Il existe une différence subtile entre un symptôme et un signe clinique. Le symptôme est vécu comme tel par le patient, alors que le signe clinique est découvert par le médecin. La douleur du pharynx est un symptôme, la rougeur des amygdales est un signe clinique ; la constipation est un symptôme, le fécalome est un signe clinique ; la paralysie est un symptôme, l’aréflexie est un signe clinique. Le vomissement et la diarrhée sont des symptômes, la persistance du pli cutané est un signe clinique de déshydratation.
En dehors de toute radio ou analyse, la pratique clinique consiste à décrypter les symptômes et à détecter les signes cliniques. Un clinicien peut déceler l’intensité d’une douleur passée ou d’un délire par la gestuelle de leur narration. L’oméga mélancolique était décrit par Darwin comme un signe facial de dépression.

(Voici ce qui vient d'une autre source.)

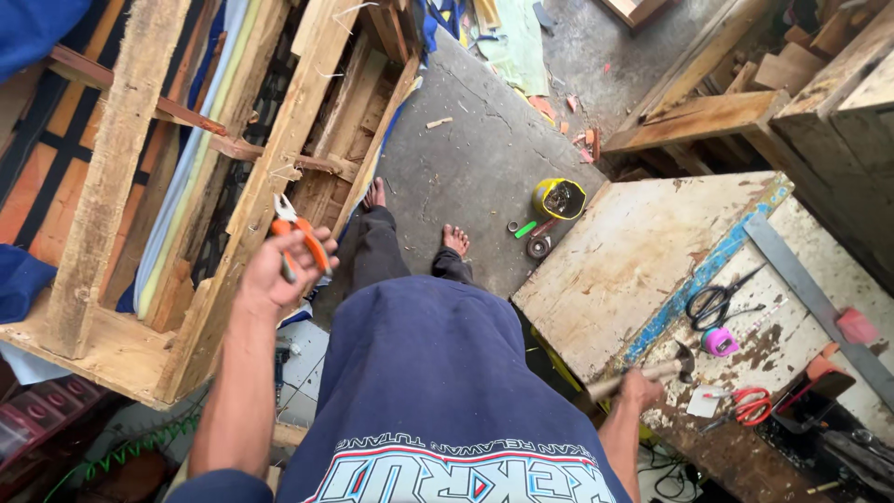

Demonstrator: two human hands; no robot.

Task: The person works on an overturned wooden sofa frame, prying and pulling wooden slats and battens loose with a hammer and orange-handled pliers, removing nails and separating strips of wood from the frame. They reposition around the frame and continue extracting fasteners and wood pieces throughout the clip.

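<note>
The left hand is clenched round orange-handled pliers, their jaws raised against an upright of the wooden frame at ten o'clock from the body; the right hand grips the wooden handle of a hammer, whose head rests over the near edge of the worn bench at four o'clock. Judging from this, the likeliest slip is the pliers losing their bite on the rough timber and jerking back toward the wrist, since the grip is one-handed and high. The hammer could also roll off the bench edge onto the bare feet at twelve o'clock, which stand unprotected on the concrete floor. By the feet, at one o'clock, a yellow tin, a green marker and a tape roll lie where a step could catch them. On the bench, black scissors, a pink tape measure, red scissors and a long steel rule crowd the space near the hammer hand.
</note>
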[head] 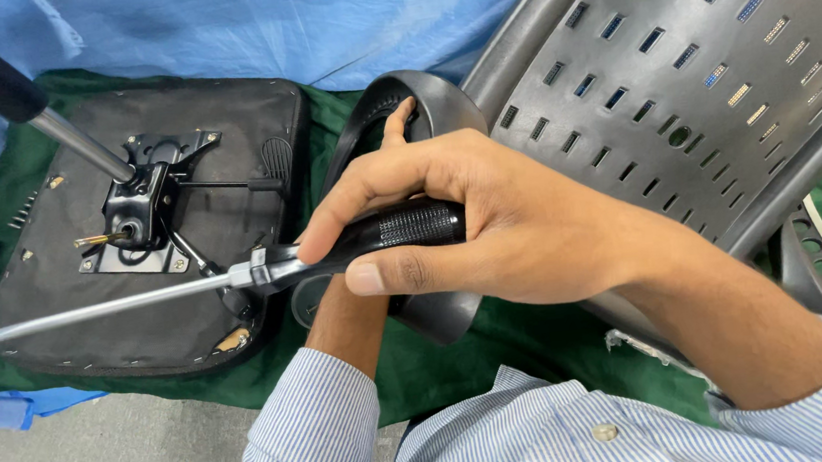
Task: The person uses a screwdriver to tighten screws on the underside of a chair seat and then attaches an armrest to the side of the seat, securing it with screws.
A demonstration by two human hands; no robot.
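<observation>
The screwdriver [234, 275] has a long, bright steel shaft that tapers to a point over the upturned chair seat [56, 295], and a glossy black handle with a knurled band. It lies nearly level, crossing the middle of the view, tip to the left. The right hand [491, 223] wraps the handle, its fingers [366, 180] curled tight over the top and the thumb pressed along the underside. The left hand [399, 122] reaches up from below, mostly hidden; its fingers hook over the rim of a curved black plastic armrest [439, 309]. The seat underside is matte black fabric with a metal bracket [142, 202] bolted on. A grey slotted plastic backrest [676, 65] lies at right on green cloth [463, 357].
</observation>
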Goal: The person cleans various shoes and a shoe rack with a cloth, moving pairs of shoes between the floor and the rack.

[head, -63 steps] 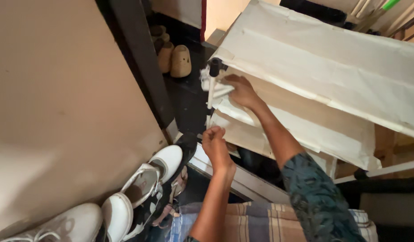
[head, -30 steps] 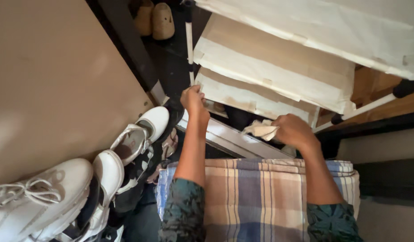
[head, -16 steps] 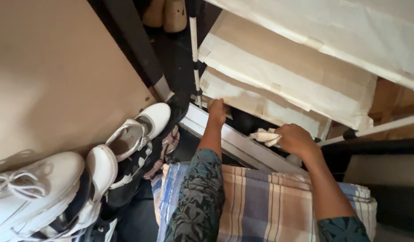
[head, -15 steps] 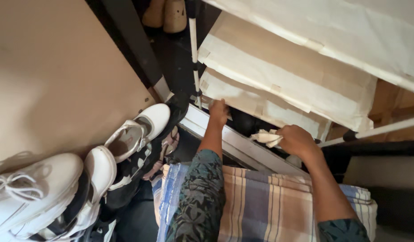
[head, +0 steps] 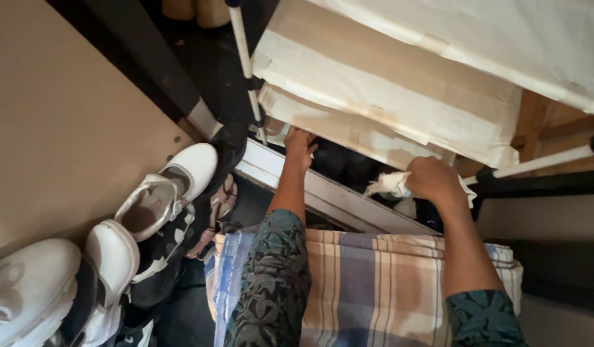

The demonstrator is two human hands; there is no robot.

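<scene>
Left hand (head: 299, 142) is up at the front edge of the lowest shelf (head: 348, 132) of the rack, fingers curled over that edge near its left corner, right beside the white upright pole (head: 245, 64) — clenched on the shelf lip, as far as the view shows, though the fingertips slip out of sight under the cloth covering. Over to the right hand (head: 433, 180): it's closed in a fist around a crumpled white cloth (head: 390, 185), the rag bunched out of the thumb side, held just below the same shelf's front edge toward its right corner. The cloth hangs in front of the dark gap under that shelf, above the pale metal rail (head: 323, 193) that runs diagonally along the floor.

Above the lowest shelf sit two more cream fabric shelves (head: 400, 90), stacked and stepping up toward the top right, the uppermost one (head: 503, 38) cut off by the frame. A second white pole with a black joint (head: 535, 160) sticks out on the right edge of the rack.

Down left on the floor, white shoes (head: 162, 193) are lined up against a tan board (head: 65, 128), with dark patterned footwear (head: 168, 257) tucked between them. A pair of tan shoes (head: 194, 8) peeks in at the top edge. Both forearms are bare, dark floral sleeves (head: 271, 283) at the elbows, and a plaid cloth (head: 368, 283) covers the lap.
</scene>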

L’écologie comportementale nous apprend que les mimiques de la douleur sont d’une étonnante constance et ne trichent pas.
Nombreux sont les médecins qui émettent déjà des hypothèses sur le motif de consultation avant même que le patient ne soit assis en face d’eux. D’autres évaluent la gravité d’une douleur abdominale infantile en scrutant les échanges de regard entre la mère et l’enfant.
Certains signes cliniques résultent d’une pratique longue et attentive. Par exemple, le bâillement n’est pas contagieux chez les autistes. L’incapacité à percevoir les sarcasmes est un signe précoce de la maladie d’Alzheimer. La réapparition des réflexes archaïques est aussi un signe de démence sénile. L’impression d’être espionné est un signe pathognomonique (caractéristique) de la schizophrénie. La force de la poignée de main associé au bonjour aide à établir le pronostic d’une dépression.
Le xanthelasma (dépôt cutané d’esters de cholestérol), la calvitie précoce et le signe de Frank (pli diagonal du lobe de l’oreille) sont d’excellents prédicteurs de risque cardio-vasculaire. L’estimation de l’âge biologique en dix secondes est le meilleur prédicteur du risque de fracture ostéoporotique. L’arrêt spontané du tabac chez un gros fumeur de longue date est un signe en faveur d’un cancer du poumon à son début.
Comment un spécialiste peut-il comprendre un malade qu’une secrétaire a fait déshabiller et qu’elle a installé sur la table d’examen sans que le praticien n’assiste à ce cérémonial ? Comment un vrai clinicien pourrait-il envisager une hypothèse diagnostique s’il n’a pas vu le patient arriver, s’il ne lui a pas serré la main et ouvert la porte, s’il ne l’a pas vu s’asseoir, s’il n’a pas vu la gestuelle du premier mot de sa narration, s’il ne l’a pas vu évoluer dans la salle de consultation ?
L’expertise clinique est celle du tourneur qui éprouve le fil du bois, celle du musicien qui transpose une partition à vue, celle du maçon qui évalue une fissure.
La promotion des hospitalo-universitaires se fait sur le nombre de leurs publications, pas sur leur expertise clinique ; il est logique qu’ils ne sachent ni ne veuillent vraiment l’enseigner.